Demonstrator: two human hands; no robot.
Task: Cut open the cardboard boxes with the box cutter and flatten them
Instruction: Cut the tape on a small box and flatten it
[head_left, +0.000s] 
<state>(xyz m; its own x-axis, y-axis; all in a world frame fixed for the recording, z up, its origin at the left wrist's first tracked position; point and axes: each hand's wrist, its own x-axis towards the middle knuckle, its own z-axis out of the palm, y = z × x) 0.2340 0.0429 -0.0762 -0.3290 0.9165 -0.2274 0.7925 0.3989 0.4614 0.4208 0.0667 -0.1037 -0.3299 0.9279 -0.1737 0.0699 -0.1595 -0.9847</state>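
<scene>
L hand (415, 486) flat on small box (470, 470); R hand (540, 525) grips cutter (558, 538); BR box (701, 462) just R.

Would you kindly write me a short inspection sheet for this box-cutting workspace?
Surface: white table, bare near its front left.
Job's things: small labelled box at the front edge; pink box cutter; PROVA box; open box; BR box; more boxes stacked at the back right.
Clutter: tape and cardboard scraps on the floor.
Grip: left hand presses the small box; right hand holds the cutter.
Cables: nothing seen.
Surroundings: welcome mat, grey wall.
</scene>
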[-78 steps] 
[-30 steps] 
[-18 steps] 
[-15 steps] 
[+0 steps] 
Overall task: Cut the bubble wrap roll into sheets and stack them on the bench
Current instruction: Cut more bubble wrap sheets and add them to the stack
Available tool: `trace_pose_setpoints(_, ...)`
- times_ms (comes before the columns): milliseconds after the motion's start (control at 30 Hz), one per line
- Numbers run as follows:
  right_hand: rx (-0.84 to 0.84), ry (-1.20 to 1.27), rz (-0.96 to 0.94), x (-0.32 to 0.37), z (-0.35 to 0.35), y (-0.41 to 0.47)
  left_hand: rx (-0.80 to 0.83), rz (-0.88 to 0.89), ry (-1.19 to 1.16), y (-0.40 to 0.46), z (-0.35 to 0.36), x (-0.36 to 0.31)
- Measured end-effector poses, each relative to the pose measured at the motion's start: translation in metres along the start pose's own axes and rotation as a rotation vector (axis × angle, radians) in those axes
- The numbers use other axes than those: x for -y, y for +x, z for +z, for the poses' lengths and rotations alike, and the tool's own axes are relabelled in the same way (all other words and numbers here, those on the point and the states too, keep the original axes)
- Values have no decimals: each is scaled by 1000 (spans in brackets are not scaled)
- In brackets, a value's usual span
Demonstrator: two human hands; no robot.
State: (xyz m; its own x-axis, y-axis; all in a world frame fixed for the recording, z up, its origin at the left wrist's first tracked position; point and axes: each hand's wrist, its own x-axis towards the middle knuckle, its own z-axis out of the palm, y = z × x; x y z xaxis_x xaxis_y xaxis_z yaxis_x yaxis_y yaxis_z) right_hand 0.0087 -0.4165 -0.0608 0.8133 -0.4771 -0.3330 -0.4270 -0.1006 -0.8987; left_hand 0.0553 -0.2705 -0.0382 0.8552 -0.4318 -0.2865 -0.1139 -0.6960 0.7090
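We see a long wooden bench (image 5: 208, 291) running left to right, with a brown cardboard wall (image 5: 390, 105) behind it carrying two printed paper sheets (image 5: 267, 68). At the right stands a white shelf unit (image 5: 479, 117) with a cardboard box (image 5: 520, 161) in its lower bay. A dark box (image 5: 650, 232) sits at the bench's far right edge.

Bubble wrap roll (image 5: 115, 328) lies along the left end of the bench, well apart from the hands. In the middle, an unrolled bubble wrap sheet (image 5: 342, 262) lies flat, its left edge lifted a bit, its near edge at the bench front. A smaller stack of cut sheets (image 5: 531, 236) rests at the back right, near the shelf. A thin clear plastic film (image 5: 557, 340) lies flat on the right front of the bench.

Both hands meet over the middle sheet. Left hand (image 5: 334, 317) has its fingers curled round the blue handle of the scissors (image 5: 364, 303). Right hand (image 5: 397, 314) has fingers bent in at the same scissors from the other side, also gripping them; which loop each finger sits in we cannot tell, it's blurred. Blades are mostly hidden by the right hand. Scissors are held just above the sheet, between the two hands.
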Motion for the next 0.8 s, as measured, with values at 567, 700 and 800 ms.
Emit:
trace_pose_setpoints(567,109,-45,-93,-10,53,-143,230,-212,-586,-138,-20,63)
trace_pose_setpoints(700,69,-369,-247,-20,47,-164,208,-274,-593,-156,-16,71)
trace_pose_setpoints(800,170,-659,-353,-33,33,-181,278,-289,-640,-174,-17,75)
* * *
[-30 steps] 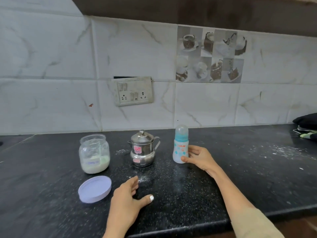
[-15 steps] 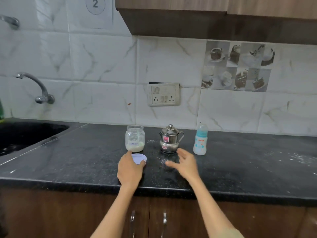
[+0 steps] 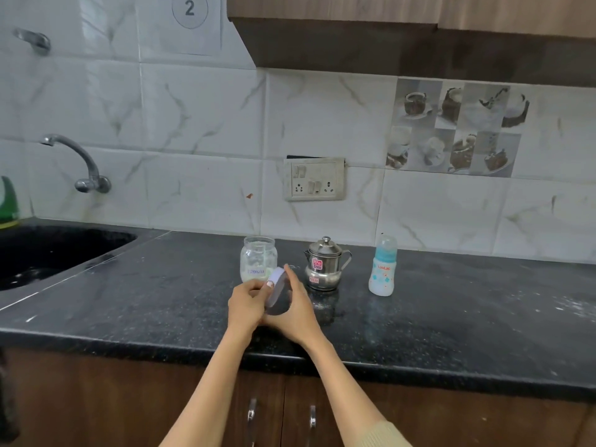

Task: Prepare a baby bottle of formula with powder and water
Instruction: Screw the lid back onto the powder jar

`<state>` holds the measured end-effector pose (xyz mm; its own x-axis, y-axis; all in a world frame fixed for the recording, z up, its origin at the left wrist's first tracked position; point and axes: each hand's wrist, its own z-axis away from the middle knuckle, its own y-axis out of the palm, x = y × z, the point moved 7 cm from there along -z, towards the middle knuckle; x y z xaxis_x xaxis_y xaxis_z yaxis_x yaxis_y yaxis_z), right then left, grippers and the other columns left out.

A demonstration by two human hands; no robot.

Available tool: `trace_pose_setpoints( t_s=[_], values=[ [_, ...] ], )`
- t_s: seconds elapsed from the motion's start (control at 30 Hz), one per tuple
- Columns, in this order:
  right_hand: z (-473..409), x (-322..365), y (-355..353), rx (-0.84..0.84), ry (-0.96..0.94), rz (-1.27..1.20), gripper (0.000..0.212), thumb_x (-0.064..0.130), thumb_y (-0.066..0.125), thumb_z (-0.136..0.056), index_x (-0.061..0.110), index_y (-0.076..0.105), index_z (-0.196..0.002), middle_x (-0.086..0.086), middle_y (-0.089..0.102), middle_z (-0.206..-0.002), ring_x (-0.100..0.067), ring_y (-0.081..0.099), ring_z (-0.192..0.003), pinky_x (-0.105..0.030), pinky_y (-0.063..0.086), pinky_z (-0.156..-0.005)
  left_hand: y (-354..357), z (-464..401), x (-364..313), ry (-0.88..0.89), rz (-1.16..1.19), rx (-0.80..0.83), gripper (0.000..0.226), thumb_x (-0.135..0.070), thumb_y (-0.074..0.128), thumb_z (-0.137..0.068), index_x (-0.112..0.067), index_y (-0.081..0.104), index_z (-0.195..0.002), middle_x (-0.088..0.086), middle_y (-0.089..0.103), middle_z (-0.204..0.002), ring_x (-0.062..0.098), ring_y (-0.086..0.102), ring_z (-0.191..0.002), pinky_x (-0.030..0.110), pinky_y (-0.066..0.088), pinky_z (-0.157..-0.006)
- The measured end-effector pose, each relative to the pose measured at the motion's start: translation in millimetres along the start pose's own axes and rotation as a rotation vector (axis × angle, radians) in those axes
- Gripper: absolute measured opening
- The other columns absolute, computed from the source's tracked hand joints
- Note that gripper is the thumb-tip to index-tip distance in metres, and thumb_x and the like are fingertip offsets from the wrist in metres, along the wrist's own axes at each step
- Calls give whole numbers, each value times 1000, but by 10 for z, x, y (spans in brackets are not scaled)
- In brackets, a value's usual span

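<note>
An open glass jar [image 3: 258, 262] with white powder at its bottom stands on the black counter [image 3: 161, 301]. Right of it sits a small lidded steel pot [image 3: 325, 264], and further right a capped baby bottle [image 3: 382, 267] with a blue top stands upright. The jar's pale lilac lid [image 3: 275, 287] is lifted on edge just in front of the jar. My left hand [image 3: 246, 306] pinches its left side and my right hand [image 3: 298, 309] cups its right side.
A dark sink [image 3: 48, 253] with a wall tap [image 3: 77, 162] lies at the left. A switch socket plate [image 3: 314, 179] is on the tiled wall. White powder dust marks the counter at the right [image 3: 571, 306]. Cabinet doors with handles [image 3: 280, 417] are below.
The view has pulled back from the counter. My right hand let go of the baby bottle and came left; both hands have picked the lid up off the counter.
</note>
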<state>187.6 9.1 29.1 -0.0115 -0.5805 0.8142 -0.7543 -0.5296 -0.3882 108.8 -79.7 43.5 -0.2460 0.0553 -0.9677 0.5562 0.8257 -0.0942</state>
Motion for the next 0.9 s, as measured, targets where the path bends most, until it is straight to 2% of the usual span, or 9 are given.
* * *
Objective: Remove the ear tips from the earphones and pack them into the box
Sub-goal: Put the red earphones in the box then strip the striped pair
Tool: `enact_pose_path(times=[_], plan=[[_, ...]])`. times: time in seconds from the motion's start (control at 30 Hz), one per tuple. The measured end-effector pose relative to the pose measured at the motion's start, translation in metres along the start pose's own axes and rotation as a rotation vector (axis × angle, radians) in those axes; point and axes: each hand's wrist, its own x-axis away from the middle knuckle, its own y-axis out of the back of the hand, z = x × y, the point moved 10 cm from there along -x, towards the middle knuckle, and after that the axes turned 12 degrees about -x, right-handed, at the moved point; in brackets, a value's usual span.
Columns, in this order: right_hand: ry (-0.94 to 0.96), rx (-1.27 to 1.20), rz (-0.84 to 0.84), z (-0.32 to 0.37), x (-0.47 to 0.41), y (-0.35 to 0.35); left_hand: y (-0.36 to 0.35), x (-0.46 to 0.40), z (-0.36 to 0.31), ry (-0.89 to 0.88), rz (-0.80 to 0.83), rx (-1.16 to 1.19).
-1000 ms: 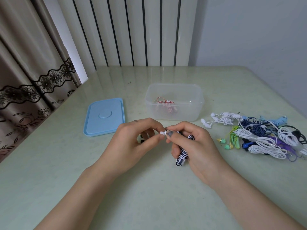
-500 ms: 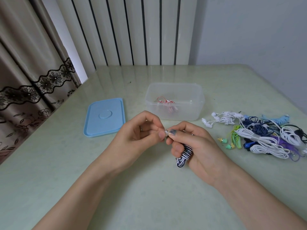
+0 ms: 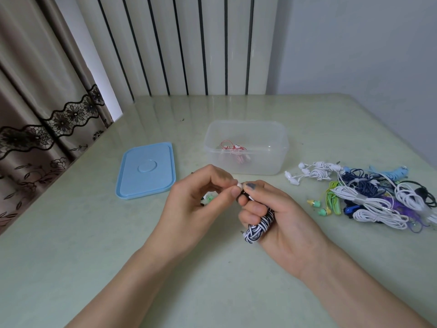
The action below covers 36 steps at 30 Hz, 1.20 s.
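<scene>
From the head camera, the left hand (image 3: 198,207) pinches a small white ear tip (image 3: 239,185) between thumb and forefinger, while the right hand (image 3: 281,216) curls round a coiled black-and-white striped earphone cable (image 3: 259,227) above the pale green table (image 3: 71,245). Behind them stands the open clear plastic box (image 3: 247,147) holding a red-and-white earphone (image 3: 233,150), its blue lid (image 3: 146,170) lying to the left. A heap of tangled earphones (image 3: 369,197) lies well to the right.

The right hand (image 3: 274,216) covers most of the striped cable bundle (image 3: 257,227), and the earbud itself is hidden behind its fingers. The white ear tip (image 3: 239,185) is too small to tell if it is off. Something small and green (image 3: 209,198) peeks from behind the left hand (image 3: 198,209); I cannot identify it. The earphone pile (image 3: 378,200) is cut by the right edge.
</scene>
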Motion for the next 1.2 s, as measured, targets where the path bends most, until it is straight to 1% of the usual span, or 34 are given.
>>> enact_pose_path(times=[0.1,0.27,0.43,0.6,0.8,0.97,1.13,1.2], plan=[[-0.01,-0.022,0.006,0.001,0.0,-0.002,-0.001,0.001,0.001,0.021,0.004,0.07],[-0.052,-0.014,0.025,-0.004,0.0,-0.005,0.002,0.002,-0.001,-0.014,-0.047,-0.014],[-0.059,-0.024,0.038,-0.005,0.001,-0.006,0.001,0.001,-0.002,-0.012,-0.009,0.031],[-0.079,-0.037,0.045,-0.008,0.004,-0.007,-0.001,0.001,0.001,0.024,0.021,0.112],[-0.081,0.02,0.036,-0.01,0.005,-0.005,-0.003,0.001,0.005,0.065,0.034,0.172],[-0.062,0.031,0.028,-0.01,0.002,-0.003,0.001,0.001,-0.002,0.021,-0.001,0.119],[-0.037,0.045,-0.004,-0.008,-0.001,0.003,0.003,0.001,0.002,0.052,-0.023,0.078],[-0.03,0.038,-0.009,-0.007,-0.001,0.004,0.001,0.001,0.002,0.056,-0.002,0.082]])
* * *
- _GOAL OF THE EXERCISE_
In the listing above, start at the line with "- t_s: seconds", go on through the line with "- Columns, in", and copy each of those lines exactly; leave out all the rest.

- _TASK RESULT_
- t_s: seconds elapsed from the motion's start (control at 30 Hz), one per tuple
- Columns, in this order:

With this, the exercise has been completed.